Take Velveeta for instance. Why do we eat it? You wave a square of V in front of anyone’s face and they assume you’re challenging them to a Double Dog Dare. It’s like eating Spam. (Imagine a Spam and Velveeta skewer. I just did. Almost yiffed on my keyboard.) No one in their right mind eats Velveeta unless it’s gluing something together. Like Rotel. Don’t you think that we could create a calorie free, tasteless glue that would do the job without killing us and blocking our small intestine? I think so. It’s no wonder no one with a palate eats Velveeta shells and cheese unless it’s with a lot of salt and pepper. It’s flour and glue! It’s the cooked version of those picture frames you made in preschool.

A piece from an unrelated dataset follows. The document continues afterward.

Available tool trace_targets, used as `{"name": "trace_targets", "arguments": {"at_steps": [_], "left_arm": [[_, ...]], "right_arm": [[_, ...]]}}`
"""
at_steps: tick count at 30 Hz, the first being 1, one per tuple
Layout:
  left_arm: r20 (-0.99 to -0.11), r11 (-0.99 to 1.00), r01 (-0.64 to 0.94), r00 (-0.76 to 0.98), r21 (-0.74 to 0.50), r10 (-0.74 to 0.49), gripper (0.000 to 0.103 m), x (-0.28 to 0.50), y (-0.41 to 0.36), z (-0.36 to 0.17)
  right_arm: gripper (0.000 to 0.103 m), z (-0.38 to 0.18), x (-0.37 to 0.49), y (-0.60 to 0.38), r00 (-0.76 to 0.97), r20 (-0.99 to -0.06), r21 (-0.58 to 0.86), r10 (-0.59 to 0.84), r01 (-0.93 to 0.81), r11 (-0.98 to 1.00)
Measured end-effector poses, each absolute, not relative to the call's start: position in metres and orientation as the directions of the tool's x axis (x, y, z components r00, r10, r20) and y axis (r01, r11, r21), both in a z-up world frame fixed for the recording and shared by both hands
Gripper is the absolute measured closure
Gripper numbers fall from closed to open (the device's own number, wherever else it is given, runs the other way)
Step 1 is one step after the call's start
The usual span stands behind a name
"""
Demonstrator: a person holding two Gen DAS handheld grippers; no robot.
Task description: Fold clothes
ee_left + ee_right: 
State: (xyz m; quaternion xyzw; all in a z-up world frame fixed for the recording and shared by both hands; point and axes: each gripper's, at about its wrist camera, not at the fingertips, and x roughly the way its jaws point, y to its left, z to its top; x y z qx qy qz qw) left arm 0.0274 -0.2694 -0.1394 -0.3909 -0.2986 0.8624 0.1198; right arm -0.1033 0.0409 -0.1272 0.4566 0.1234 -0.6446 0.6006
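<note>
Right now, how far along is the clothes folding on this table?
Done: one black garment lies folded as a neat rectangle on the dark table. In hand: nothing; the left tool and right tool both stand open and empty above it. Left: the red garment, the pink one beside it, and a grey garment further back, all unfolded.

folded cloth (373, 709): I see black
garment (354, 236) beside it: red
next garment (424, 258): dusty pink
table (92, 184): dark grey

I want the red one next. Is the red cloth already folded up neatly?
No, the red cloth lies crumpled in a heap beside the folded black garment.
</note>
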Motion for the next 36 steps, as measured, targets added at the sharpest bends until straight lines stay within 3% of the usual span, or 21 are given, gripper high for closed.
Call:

I know that I’m stirring the proverbial pot, but let’s think for a second. My “famous” Super Bowl queso dip is divine. It’s got Velveeta, sausage, onions, garlic, sour cream, black beans… it’ll kill you soon as look at you but it’s delicious. But the truth is that a pile of sausage, onions, garlic, sour cream, and black beans would actually be freaking delicious, it just wouldn’t stay on a chip. (Plus the chip would have to be make of reinforced steel.) And it’d be impossible to keep warm. Add some V glue, though, and you’ve got a party favorite. No one is walking around talking about how delicious my Velveeta is. (Almost every time I’ve gone to type Velveeta I’ve type Vulva or Vagina. Gross. And Freudian.)

I recently stopped ordering Cheese in my burrito at Boloco. They’re using MontJack or something useless like that. After I got over the emotionally hardship, I realized it didn’t make a damn bit of difference. Didn’t even notice it. And I think I’m thinner already.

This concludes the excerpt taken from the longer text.